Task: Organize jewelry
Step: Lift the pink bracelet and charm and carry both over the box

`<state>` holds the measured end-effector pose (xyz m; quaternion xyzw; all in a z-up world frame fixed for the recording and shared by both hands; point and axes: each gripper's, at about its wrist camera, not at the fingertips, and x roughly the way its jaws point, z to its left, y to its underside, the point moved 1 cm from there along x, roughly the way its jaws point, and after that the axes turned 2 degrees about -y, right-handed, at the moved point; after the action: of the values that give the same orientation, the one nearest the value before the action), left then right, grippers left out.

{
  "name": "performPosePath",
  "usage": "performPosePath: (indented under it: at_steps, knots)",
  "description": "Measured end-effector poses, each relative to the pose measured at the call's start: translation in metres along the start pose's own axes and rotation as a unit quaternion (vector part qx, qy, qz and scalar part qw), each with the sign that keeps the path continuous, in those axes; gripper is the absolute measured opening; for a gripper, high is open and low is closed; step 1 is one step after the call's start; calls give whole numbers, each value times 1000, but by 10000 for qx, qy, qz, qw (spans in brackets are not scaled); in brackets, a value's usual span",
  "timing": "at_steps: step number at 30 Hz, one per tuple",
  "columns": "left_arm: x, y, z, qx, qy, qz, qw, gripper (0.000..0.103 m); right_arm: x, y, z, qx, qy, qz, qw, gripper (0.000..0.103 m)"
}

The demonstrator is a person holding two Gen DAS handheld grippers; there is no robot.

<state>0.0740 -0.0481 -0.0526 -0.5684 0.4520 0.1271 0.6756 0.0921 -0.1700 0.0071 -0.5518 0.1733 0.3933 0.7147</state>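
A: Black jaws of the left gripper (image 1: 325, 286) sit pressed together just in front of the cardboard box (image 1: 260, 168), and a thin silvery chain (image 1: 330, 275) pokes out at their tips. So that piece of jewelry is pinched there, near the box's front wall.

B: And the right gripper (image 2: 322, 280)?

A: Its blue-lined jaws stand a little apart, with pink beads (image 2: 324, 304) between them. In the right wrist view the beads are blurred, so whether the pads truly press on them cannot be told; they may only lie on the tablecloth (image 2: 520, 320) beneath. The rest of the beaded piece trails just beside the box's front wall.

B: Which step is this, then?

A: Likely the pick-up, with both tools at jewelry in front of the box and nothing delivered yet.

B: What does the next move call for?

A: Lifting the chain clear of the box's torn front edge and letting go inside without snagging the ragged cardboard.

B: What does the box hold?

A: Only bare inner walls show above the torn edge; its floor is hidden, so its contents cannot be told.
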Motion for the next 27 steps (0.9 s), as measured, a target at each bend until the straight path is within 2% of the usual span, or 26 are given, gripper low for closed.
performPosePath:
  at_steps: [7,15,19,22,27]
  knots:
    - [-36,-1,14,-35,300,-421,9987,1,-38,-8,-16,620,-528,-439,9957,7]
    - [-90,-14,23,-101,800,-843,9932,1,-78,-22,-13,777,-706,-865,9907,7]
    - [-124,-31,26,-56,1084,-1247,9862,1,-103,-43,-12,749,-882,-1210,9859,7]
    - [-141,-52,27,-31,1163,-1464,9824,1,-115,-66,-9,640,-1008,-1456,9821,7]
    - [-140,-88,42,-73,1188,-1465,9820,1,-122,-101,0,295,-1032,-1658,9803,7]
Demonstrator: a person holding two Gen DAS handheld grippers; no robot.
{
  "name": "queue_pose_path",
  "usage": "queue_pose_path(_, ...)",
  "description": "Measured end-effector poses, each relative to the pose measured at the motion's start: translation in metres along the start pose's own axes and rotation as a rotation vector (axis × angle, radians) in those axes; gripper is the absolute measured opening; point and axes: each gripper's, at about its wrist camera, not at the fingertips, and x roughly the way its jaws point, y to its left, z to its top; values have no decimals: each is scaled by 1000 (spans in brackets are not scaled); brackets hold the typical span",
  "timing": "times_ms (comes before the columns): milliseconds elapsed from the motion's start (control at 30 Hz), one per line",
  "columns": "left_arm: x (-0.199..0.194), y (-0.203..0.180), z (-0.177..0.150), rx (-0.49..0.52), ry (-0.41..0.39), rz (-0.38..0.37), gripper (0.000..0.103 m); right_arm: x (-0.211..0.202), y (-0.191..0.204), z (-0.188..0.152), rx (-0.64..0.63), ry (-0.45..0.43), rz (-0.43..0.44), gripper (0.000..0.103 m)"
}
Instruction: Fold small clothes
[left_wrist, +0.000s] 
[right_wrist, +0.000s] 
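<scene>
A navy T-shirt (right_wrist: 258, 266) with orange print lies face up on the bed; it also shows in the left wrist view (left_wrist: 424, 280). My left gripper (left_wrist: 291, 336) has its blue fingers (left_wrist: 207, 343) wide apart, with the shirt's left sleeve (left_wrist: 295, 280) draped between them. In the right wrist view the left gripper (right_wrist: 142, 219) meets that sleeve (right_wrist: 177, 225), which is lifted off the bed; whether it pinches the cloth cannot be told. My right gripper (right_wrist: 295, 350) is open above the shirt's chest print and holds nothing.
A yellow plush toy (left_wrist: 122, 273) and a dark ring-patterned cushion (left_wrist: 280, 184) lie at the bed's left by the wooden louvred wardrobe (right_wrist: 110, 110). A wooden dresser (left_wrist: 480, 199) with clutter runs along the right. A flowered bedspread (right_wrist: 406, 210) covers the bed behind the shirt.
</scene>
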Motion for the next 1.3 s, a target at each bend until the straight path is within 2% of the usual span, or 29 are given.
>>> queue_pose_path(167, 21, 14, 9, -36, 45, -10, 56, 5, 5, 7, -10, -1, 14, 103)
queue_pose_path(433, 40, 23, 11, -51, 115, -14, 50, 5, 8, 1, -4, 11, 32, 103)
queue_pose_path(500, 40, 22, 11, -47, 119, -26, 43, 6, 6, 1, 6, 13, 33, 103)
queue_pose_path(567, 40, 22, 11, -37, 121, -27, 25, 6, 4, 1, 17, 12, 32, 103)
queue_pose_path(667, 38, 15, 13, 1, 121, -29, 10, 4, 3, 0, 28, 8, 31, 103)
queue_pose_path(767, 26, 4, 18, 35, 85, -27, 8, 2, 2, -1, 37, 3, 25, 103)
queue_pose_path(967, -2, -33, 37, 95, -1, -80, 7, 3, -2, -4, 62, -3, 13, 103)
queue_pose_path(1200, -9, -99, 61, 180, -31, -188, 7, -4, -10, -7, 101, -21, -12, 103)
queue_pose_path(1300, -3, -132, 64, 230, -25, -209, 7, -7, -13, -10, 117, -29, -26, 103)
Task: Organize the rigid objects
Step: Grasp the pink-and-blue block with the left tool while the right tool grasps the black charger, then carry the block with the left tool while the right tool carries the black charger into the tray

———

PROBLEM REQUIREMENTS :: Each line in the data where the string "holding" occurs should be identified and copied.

EXERCISE ANSWER ::
The demonstrator is a person holding two Gen DAS handheld grippers; there is no robot.
Demonstrator: a person holding two Gen DAS handheld grippers; no robot.

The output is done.